*Work order:*
Find the line with "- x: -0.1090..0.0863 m" in the records below. Copy it and every line after it, up to and including the line with "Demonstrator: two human".
[Task material Boundary: Start]
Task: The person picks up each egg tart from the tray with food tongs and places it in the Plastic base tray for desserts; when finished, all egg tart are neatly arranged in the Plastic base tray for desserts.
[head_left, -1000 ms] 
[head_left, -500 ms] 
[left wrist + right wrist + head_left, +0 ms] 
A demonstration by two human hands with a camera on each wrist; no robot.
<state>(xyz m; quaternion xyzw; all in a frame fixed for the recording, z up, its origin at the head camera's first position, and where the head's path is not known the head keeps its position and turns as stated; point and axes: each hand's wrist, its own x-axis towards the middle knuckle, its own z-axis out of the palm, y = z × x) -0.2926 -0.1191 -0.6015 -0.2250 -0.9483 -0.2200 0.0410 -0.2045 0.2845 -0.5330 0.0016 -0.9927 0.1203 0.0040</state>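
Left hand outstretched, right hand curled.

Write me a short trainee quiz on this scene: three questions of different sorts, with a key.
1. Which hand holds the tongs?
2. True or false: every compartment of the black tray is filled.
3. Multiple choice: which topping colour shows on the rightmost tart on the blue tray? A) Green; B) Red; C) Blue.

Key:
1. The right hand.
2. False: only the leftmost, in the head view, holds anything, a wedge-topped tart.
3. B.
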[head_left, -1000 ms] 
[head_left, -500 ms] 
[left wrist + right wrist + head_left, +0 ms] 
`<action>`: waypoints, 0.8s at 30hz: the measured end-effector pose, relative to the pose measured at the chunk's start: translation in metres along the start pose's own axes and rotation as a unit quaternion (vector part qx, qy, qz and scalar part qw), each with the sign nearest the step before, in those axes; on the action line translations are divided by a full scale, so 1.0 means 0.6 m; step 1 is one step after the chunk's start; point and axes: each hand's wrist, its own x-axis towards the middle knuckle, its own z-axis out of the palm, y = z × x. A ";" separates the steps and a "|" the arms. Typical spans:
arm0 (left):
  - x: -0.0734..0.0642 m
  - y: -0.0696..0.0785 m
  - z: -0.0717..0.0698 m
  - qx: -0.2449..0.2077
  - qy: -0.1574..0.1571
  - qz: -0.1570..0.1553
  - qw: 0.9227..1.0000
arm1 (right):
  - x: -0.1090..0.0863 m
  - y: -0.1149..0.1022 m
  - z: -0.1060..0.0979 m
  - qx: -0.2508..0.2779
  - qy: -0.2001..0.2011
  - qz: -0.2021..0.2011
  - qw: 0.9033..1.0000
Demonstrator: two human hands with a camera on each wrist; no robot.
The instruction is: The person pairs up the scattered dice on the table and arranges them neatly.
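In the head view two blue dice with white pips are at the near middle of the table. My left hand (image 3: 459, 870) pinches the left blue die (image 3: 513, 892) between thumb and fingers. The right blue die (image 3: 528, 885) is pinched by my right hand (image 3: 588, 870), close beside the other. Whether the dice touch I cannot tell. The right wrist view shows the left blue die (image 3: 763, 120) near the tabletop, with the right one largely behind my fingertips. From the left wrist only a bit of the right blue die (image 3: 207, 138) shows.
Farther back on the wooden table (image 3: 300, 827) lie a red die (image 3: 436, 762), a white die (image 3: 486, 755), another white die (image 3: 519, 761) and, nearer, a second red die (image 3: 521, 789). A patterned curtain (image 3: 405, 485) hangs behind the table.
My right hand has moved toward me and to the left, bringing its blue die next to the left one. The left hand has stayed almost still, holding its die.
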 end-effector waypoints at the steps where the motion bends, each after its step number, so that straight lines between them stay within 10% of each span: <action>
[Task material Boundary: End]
*Task result:*
  - x: -0.1090..0.0863 m
  - y: -0.1149..0.1022 m
  - z: -0.1060..0.0979 m
  - qx: -0.2508..0.2779
  - qy: -0.2001..0.2011
  - qz: -0.2021..0.2011
  - qw: 0.9033..1.0000
Demonstrator: two human hands with a camera on each wrist; no robot.

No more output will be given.